My motivation is to provide a simple and fun lesson in parsing and formal grammars, as well as to show-case PlyPlus, a parser interface I’ve been working on-and-off on for the past few years. As a bonus, the result is a safe arithmetic alternative to eval().

If you want to follow the examples on your computer, you can install PlyPlus with pip install plyplus.

Working knowledge of Python is required for the implementation section.

Grammars

For those of you who don’t know how parsing and formal grammars work, here is a quick overview: Formal grammars are a hierarchy of rules for parsing text. Each rule matches some portion of the input text, by describing the rules that it’s made of.

Here an example of a pseudo-grammar for parsing 1 + 2 + 3 + 4:

Rule #1 - add  IS MADE OF  add + number 
                       OR  number + number


Or in EBNF:

add: add '+' number
   | number '+' number
   ;

Each pass of the parser will look for either add+number or number+number, and if it finds one, convert it to add. Basically, every parser aims to climb the hierarchy as much as possible.
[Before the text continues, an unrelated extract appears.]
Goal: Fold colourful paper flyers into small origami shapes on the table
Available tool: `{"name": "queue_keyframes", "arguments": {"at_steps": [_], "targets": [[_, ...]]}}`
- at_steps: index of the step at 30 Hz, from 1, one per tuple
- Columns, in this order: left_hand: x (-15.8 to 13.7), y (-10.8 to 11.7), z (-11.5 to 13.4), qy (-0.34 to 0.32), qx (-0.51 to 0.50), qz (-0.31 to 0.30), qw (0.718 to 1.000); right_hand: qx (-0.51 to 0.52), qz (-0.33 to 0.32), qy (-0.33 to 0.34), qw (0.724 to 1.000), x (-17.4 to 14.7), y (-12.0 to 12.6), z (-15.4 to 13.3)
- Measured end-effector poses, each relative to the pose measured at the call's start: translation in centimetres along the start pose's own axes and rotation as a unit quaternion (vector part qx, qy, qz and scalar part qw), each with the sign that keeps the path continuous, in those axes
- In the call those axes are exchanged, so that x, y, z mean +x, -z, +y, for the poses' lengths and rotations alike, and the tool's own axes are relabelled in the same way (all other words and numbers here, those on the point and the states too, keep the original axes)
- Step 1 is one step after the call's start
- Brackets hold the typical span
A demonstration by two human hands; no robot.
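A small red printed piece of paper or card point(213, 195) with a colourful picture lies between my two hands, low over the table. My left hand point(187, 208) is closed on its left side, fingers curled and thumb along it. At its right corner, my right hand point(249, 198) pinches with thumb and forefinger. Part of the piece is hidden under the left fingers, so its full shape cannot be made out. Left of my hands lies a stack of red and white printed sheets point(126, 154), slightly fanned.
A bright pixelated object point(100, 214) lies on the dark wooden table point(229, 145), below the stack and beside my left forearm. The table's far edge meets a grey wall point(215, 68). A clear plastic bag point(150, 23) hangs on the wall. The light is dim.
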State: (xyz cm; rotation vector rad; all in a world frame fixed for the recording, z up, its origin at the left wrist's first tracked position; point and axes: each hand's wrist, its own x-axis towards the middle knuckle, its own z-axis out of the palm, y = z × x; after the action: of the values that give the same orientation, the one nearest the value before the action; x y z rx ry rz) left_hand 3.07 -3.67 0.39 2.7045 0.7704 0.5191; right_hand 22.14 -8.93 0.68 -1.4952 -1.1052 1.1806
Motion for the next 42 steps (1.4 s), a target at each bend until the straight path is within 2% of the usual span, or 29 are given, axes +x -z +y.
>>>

Here are the steps the parser will take:

  1. number + number + number + number
    first pass turns all numbers into a ‘number’ rule
  2. [number + number] + number + number
    the parser found its first pattern!
  3. [add + number] + number
    after converting the pattern, it finds the next one
  4. [add + number]
  5. add

The sequence of symbols has turned into a hierarchy of two simple rules: number+number and add+number, and if we tell the computer how to solve each of them, it can solve the entire expression for us. In fact, it can solve any sequence of additions, no matter how long! That is the strength of formal grammars.

Operator Precedence

Arithmetic expressions are not just a linear progression of symbols. Their operators create an implicit hierarchy, which makes them the perfect target for formal grammars:

1 + 2 * 3 / 4 - 5 + 6

Is equivalent to:

1 + (2 * 3 / 4) - 5 + 6

We can express this structure in the grammar by nesting the rules:

add: add + mul
   | mul '+' mul
   ;
mul: mul '*; number
   | number '*' number
   ;

By telling add that it operates on mul, and not on numbers, we are giving multiplications the precedence.
Let’s pretend-run this grammar on 1 + 2 * 3 * 4 with our magical parser that is in my head:

  1. number + number * number * number
  2. number + [number * number] * number
    the parser doesn’t know what a number+number is, so this is his next pick
  3. number + [mul * number]
  4. number + mul
  5. ???

Now we are in a bit of a pickle! The parser doesn’t know what to do with number+mul. We can tell it, but if we keep looking we’ll find that there are many possibilities we didn’t cover, such as mul+number, add+number, add+add, etc.

So what do we do?

Luckily, we have a trick up our sleeve: We can say that a number by itself is a multiplication, and a multiplication by itself is an addition!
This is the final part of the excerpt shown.